The sweatshop’s office was on the second floor but somehow the stairway had been reduced to splinters.
They stood there staring up at the doorway, it was almost five feet above them. Magwier looked around the room thoughtfully, then handed the ugly idol to Zeth. “Come on my dear,” he held his arms out, “I’ll give you a boost.”
Lorelei groaned with exasperation, “One of these days we have got to invest in a rope ladder.” Once she was up she scrambled into the office on all fours, “I see a body!”
“I want you-” Magwier called after her and then suddenly paused. He rubbed his shoulder and whispered conspiratorially to Zeth, “...she's so heavy.”
“What was that?” Lorelei shouted down.
“I said I want you to catch this!” Magwier shouted back.
The idol flew up into her hands. Then Zeth half-boosted, half-threw Magwier up through the doorway. Magwier barely had time to get out of the way before the tall black man leapt up through the doorway and landed with catlike grace. He shifted the hammer slung over his shoulder back into place.

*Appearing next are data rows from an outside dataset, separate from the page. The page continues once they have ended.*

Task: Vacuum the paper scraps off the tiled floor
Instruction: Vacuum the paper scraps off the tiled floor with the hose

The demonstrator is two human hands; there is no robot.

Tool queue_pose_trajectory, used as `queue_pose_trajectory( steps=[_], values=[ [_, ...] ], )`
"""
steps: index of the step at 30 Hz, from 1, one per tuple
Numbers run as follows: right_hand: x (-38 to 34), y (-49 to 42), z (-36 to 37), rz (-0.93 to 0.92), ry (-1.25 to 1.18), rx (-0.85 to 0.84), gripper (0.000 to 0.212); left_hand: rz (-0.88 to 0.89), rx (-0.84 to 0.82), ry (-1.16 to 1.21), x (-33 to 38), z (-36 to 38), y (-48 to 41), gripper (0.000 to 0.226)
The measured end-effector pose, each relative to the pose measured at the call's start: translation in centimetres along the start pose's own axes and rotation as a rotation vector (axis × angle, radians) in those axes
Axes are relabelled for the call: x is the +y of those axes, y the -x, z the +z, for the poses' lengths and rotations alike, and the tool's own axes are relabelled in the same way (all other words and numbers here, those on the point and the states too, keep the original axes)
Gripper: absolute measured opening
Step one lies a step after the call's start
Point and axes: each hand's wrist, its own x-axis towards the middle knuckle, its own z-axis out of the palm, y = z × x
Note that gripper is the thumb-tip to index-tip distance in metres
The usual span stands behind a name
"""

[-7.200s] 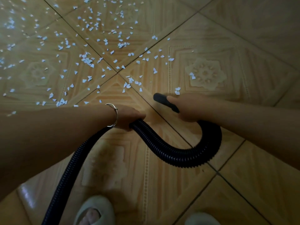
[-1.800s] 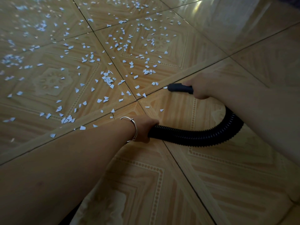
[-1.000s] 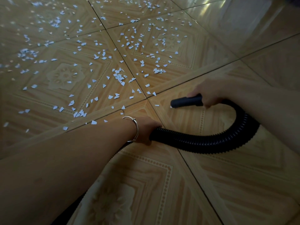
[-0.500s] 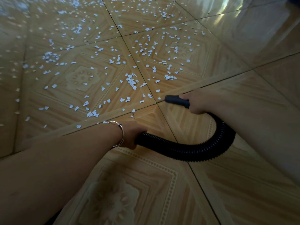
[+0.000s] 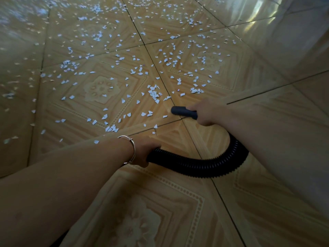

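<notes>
A black ribbed vacuum hose (image 5: 201,165) curves in a loop over the tan patterned floor tiles (image 5: 160,202). My right hand (image 5: 208,112) grips the hose just behind its dark nozzle (image 5: 181,111), which lies low and points left. My left hand (image 5: 146,151), with a silver bangle on the wrist, grips the hose further back. Small white paper scraps (image 5: 153,94) lie scattered over the tiles ahead and to the left; the nearest scrap (image 5: 165,116) sits just in front of the nozzle mouth.
The scraps spread densely toward the far left and top of the view. Glossy tiles at the right and far right reflect light and carry almost no scraps. Dark grout lines cross near the nozzle.
The nozzle sits slightly lower and closer to the grout crossing than half a second ago, and the view has shifted so more littered floor shows ahead. Both hands keep their grip.
</notes>
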Motion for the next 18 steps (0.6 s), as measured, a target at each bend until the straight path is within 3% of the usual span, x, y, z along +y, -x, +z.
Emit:
queue_pose_trajectory(
  steps=[4, 9, 18],
  values=[
    [-1.7, 0.9, -0.6, -0.06, 0.0, -0.067, 0.048, 0.021, -0.049, 0.038, -1.2, 1.1, 1.3, 0.038],
    [-2.4, 0.6, -0.6, 0.063, -0.046, -0.02, 0.064, 0.083, -0.038, 0.126, -3.2, 1.8, 2.1, 0.035],
    [-5.8, 3.0, 1.0, -0.01, -0.049, -0.134, 0.066, 0.213, -0.096, 0.149, -4.4, 3.6, 3.1, 0.041]
  ],
)
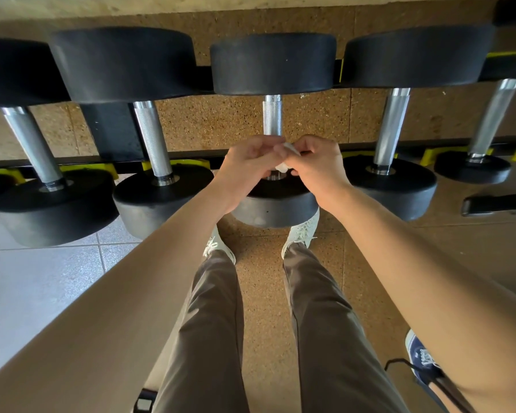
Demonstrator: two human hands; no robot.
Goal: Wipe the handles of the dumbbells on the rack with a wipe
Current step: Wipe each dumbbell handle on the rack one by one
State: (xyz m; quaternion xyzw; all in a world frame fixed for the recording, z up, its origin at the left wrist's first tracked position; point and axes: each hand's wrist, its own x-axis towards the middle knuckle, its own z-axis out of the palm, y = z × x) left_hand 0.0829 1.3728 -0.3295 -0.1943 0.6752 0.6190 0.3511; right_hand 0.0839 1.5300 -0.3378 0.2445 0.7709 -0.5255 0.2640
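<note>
Several black dumbbells with silver knurled handles lie side by side on a black rack (pixel 108 131). The middle dumbbell's handle (pixel 272 117) shows above my hands; its lower part is hidden behind them. My left hand (pixel 248 165) and my right hand (pixel 316 162) meet in front of that handle, fingers curled, both pinching a small white wipe (pixel 288 155) between them. Only bits of the wipe peek out between the fingers. Neighbouring handles (pixel 152 138) (pixel 390 126) stand free on either side.
Yellow cradles (pixel 441 152) line the rack's front rail. My legs and white shoes (pixel 301 231) stand on the cork-coloured floor below the middle dumbbell. A blue shoe (pixel 420 357) of another person sits at the lower right. Grey tiles lie at the left.
</note>
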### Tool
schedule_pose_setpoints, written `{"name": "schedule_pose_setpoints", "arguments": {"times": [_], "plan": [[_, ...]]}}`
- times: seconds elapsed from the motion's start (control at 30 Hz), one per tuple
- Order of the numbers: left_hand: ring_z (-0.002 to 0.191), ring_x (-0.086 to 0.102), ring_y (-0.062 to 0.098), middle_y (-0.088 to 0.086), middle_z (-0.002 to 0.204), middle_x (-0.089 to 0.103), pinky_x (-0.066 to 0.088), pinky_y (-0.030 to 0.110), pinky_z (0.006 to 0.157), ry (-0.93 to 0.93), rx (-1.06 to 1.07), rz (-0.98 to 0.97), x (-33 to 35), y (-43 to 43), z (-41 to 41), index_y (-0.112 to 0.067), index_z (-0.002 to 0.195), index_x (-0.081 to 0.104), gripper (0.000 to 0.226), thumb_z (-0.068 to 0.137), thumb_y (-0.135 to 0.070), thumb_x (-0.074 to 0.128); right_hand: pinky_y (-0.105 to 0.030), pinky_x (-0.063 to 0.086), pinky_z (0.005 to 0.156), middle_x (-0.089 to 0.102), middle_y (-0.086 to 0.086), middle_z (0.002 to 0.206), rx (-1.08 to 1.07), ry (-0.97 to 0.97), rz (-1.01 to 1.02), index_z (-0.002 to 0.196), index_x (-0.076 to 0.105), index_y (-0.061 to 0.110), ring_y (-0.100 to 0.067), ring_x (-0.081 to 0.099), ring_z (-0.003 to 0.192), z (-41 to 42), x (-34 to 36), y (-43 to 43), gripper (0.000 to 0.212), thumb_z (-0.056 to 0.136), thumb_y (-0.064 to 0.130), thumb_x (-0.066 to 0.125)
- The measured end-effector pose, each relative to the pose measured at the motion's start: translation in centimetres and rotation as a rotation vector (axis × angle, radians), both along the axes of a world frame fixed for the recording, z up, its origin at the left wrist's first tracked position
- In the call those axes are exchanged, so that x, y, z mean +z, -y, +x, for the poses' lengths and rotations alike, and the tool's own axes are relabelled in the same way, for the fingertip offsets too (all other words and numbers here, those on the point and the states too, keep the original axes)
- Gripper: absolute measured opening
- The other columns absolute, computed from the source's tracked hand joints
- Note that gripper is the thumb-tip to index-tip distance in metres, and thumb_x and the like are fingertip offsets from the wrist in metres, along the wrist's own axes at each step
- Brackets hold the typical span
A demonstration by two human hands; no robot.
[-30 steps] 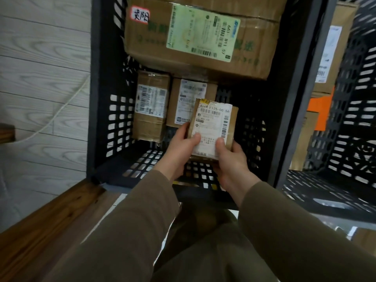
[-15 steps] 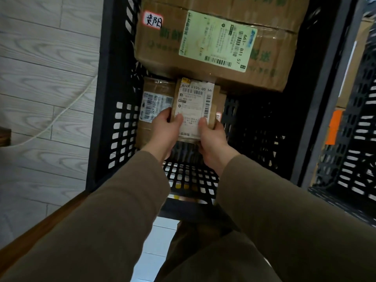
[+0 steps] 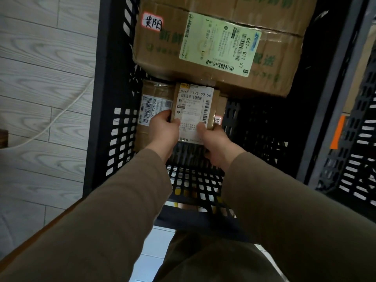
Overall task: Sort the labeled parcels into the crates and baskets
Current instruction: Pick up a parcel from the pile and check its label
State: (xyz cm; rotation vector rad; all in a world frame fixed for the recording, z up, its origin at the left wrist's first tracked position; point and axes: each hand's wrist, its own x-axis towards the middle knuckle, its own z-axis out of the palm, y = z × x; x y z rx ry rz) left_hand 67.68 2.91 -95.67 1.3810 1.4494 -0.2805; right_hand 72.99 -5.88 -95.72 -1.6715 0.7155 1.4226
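- Head view, centre frame: left hand (image 3: pixel 162 129) and right hand (image 3: pixel 215 143) are gripping the small parcel (image 3: pixel 193 106).
- It is advancing deeper into the black crate (image 3: pixel 105 98); release is probably nearing.

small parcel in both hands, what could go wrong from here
1. The small parcel sits close under the big box; pushing further in may jam against it or shift it.
2. It stands in front of another parcel, so that label may end up hidden.
3. Left hand and right hand grip only its lower corners; it could tip forward on release.
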Motion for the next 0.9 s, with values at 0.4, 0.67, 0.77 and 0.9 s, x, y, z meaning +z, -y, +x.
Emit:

The office itself was cramped and opulent with fine paintings and a mahogany desk with gold trim. There were exotic plants in each corner of the room and a walk in humidor with an airtight sealed glass door. In the middle of it was the body, lying there unmarked and serene with its hands folded over its chest, “He looks so peaceful,” Lorelei observed. This was one of the Lunts all right, there was no mistaking those features so regal yet so inbred, “He looks like he died in his sleep.
“We sure he didn't?” Zeth asked.
Magwier had the statuette again, he was tossing it from one hand to the other, “Blackwell Lunt must have submitted quietly. Dr. Flesh can be merciful so long as you don't make him exert himself.”
“I find that hard to believe.”
Lorelei snorted to herself and turned away, “So much for a dramatic rescue.”
If she hadn’t turned away she would never have seen the knot of shapes beginning to drop and slither down from the ceiling of the sweatshop’s main room.
“Jason!” she screamed.
As the shapes continued to bleed and ooze down onto the floor they realized that it wasn’t a group of attackers they were facing but a single gelatinous mass.
Now it was Zeth’s turn to shout, “Cream-colored Christ!”
It surged towards the office, making a sound like surf crashing against rocks. Shapes rose up and bubbled back down, rubbery arms and half finished faces churned in the seething mass. It swept up each of the tables before it and tore them to pieces then it began to rise up, moving towards the office in a wave.
Suddenly Magwier was in the doorway. “What is the meaning of this?” he bellowed, his voice louder than it should have been. It boomed, “Why aren’t you working?”
The thing froze in place with a shudder. Faces bubbled up like pustules, each one clouding with confusion.
Magwier held up the idol, “Look at this shoddy workmanship! You expect me to pay your families for garbage like this? I’ll see them out in the streets! I’ll see you all in chains!”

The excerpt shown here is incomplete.